O senador Carlos Viana (Podemos-MG) pretende ler e votar o relatório final da Comissão Parlamentar Mista de Inquérito (CPMI) do INSS nesta sexta-feira (27), após decisão do Supremo Tribunal Federal que barrou a prorrogação dos trabalhos da comissão.
A manifestação do presidente da CPMI ocorreu na quinta-feira (26), depois que o STF rejeitou, por 8 votos a 2, a continuidade das investigações por mais 120 dias. A decisão representa um revés para o parlamentar, que havia defendido a extensão do prazo.
O relator do caso na Corte, André Mendonça, votou favoravelmente à prorrogação, argumentando que foram cumpridos os requisitos legais, como o número mínimo de assinaturas de parlamentares. Também apoiou a medida o ministro Luiz Fux.
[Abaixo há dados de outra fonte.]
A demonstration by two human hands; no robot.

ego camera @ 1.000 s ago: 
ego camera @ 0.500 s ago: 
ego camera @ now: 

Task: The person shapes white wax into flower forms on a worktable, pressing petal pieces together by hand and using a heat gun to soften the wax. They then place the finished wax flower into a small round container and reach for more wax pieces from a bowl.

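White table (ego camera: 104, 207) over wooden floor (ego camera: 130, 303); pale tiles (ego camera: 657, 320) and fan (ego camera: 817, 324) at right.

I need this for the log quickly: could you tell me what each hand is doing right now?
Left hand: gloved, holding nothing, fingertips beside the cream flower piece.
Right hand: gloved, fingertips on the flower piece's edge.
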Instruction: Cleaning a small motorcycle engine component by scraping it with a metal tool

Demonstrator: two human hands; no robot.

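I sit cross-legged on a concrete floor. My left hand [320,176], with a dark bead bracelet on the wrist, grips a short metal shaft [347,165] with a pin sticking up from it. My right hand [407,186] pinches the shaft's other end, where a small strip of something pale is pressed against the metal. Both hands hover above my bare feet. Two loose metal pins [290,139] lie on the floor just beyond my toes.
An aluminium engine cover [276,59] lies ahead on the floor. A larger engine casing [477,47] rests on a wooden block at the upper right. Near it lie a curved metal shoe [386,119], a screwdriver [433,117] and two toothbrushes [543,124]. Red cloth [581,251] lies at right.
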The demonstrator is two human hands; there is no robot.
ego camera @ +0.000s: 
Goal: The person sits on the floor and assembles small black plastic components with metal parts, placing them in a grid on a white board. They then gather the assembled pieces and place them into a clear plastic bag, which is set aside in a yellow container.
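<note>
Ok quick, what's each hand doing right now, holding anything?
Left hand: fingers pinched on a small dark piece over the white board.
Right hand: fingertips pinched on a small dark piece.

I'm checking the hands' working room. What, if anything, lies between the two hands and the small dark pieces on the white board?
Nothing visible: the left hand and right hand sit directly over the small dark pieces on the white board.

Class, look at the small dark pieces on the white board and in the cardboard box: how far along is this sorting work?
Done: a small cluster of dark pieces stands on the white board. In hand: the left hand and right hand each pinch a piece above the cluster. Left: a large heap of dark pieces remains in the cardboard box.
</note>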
Por outro lado, votaram contra a continuidade ministros como Flávio Dino, Cristiano Zanin, Nunes Marques, Dias Toffoli, Cármen Lúcia e Edson Fachin. Durante o julgamento, Alexandre de Moraes e Gilmar Mendes também criticaram o vazamento de conversas íntimas relacionadas à investigação.
Instalada em agosto de 2025, a CPMI do INSS foi criada para apurar descontos indevidos em benefícios de aposentados e pensionistas. Com o avanço das investigações, a comissão também passou a analisar supostas ligações do Banco Master com a concessão irregular de empréstimos consignados.
Nos últimos dias, a comissão enfrentou questionamentos após o vazamento de conversas pessoais do banqueiro Daniel Vorcaro, dono do Banco Master. O material foi obtido a partir de celulares apreendidos pela Polícia Federal e compartilhados com a CPMI mediante autorização judicial.
Com a decisão do STF, a comissão deve encerrar suas atividades com a votação do relatório final, que reunirá as conclusões das investigações e possíveis encaminhamentos.